**Exercise prompt:**
Determine the number of lines below that contain "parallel". Write nothing but that number.

-*-

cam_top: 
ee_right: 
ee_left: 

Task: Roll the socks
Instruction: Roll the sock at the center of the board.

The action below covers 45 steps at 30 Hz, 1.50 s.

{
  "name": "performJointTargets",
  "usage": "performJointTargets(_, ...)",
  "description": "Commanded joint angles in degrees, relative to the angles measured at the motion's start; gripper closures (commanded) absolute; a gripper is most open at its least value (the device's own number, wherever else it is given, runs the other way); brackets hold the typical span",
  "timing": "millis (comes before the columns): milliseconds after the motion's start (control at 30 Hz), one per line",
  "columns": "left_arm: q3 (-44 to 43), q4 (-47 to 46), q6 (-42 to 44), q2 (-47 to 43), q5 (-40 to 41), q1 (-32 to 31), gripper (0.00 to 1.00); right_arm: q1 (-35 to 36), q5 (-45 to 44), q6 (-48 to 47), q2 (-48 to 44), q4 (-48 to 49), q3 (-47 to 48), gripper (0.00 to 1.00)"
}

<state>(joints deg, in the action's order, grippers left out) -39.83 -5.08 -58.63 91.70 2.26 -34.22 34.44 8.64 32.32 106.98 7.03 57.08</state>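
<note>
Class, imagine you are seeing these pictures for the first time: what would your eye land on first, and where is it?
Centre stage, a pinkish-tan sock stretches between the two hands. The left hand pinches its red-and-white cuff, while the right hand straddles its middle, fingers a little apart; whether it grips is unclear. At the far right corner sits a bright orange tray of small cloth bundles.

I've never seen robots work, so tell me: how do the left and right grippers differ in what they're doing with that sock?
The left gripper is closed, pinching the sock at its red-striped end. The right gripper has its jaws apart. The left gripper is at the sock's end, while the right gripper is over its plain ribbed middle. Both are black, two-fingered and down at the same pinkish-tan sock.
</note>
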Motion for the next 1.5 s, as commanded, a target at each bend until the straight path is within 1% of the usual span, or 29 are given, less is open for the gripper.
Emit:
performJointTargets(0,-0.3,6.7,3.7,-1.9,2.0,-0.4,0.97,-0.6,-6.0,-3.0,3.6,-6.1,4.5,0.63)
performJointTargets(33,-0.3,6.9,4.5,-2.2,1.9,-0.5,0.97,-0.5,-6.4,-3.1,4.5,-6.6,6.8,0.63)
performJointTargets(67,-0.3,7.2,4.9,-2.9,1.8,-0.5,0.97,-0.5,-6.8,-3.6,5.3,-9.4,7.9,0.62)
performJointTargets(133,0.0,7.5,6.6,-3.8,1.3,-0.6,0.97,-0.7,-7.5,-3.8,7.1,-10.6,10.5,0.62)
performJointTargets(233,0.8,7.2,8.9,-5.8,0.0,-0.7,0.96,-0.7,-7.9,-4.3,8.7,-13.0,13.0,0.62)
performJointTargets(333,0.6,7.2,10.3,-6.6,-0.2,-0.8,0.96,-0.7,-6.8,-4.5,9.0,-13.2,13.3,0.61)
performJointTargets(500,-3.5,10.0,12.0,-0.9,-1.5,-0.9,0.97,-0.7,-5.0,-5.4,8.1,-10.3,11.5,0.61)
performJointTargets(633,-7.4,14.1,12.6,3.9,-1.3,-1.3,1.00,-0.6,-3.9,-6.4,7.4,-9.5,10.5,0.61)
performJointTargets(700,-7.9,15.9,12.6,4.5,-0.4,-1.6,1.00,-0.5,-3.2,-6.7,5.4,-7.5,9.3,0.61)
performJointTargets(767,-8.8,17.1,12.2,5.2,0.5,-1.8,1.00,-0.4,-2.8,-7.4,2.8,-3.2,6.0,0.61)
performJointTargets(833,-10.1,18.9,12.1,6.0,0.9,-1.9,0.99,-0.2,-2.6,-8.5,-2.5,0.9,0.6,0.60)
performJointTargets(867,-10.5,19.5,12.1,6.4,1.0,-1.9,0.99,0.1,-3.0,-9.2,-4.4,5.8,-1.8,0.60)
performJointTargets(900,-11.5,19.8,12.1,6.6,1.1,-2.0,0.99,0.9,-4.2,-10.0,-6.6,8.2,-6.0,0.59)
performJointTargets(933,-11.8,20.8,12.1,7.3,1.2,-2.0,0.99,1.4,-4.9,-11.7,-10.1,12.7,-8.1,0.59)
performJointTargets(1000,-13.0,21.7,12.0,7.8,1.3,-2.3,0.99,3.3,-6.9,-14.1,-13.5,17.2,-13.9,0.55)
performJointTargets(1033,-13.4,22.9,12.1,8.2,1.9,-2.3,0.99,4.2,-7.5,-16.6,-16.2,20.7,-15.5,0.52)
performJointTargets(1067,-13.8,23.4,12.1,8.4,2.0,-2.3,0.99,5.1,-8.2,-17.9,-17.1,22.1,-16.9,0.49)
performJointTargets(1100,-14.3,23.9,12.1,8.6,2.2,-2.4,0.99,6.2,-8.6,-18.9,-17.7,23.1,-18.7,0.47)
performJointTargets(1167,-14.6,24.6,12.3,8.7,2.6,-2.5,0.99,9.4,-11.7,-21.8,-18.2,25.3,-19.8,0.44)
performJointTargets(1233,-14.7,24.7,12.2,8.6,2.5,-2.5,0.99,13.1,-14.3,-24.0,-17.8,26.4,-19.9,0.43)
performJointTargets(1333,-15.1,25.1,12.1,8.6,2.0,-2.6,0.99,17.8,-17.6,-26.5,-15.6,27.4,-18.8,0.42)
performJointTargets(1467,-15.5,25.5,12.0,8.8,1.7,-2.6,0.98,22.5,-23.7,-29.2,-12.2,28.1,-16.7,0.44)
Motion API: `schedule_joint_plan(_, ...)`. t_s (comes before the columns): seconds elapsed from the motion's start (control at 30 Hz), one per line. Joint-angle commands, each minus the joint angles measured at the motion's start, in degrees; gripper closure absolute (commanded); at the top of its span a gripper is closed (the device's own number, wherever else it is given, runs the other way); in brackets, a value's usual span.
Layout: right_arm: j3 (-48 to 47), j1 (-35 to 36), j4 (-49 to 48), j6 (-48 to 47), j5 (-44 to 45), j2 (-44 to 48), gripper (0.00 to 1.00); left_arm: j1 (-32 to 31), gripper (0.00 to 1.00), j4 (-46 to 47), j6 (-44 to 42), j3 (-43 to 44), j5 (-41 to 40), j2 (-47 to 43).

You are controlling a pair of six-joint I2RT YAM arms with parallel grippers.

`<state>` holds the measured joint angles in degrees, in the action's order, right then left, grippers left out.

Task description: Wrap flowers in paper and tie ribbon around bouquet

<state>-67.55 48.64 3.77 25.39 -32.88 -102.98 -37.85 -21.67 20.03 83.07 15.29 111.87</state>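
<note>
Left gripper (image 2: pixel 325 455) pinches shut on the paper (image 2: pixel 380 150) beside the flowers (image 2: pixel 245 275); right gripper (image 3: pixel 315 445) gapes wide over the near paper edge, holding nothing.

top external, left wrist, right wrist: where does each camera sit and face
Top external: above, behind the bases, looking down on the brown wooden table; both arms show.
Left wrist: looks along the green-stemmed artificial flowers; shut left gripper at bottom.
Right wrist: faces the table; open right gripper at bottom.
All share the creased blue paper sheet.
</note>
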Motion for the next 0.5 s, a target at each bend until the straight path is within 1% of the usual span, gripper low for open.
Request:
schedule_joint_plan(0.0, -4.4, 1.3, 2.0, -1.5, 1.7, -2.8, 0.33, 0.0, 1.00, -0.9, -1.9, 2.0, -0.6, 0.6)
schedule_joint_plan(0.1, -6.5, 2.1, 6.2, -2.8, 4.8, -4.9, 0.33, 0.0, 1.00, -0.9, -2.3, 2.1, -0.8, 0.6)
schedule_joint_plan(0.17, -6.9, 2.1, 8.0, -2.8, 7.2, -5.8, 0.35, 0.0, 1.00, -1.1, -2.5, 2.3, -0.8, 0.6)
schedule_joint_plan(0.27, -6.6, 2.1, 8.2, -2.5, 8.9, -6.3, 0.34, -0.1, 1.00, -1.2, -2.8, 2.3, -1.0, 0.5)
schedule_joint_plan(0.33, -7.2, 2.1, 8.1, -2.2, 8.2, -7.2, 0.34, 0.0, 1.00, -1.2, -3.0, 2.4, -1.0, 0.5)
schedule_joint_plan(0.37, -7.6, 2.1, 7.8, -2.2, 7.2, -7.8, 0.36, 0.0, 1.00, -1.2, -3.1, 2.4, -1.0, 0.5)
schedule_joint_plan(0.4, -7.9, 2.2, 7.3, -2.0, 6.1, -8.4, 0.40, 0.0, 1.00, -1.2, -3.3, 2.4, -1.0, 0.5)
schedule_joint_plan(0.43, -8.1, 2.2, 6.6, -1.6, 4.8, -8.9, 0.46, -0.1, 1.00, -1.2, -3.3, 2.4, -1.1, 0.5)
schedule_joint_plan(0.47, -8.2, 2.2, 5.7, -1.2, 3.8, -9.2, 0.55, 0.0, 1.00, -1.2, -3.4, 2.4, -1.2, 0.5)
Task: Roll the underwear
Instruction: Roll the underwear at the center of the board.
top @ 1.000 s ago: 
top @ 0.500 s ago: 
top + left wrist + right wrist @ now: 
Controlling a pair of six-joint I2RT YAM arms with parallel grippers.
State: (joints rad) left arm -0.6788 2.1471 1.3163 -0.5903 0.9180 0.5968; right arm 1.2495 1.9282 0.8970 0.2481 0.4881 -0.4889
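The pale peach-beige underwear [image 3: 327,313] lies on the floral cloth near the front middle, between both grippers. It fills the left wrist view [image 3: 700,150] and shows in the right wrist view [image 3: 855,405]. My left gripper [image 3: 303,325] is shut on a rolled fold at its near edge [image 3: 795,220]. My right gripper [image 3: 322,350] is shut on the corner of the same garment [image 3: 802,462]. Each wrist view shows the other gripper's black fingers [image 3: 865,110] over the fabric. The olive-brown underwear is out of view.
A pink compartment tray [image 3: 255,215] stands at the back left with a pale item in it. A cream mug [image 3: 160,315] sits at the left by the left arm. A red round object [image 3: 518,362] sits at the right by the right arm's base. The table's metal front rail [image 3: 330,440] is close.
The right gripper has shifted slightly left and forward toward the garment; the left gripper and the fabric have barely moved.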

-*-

**Completed task:**
2